Exactly reproduce the lines of the listing below from the one containing "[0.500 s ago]" through the one containing "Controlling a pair". Skip the images.
+ + + + + + +
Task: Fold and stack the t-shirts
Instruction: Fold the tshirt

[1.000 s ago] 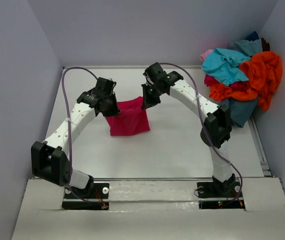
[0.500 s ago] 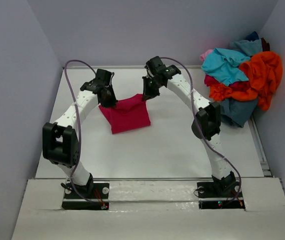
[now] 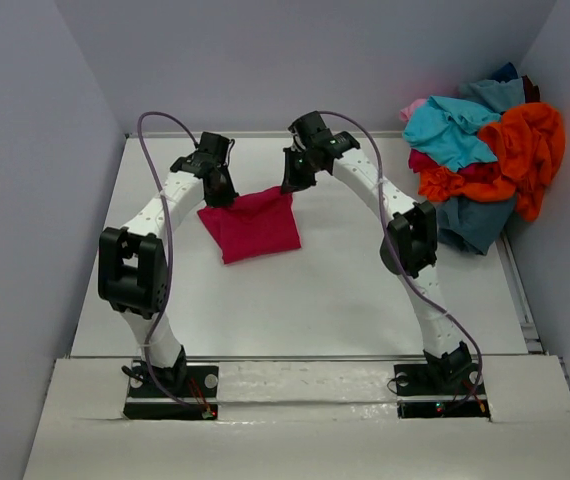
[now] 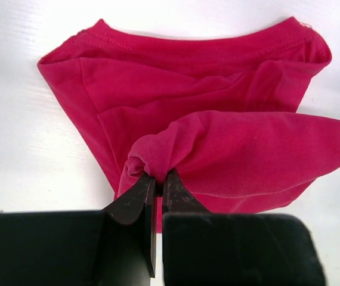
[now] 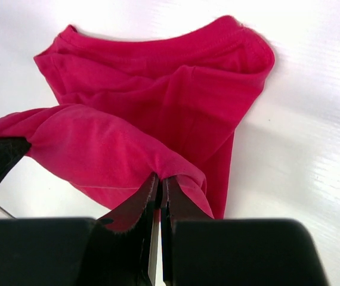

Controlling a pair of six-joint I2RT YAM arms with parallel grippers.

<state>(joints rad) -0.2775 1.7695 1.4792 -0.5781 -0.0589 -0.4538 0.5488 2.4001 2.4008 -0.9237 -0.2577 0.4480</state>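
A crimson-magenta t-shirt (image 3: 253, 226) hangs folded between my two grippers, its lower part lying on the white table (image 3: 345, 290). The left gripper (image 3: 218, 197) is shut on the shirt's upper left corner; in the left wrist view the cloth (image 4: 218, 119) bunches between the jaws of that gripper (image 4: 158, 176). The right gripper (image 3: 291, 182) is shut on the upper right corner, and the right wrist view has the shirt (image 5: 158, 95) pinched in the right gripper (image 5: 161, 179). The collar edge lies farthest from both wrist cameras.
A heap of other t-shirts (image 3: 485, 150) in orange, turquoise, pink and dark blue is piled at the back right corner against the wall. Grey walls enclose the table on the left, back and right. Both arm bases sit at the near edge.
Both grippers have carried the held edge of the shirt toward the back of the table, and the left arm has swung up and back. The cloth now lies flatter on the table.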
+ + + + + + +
* Expected answer *
[0.500 s ago] 
[now] 
[now] 
[now] 

Controlling a pair of six-joint I2RT YAM arms with parallel grippers.

This answer has been written out in full.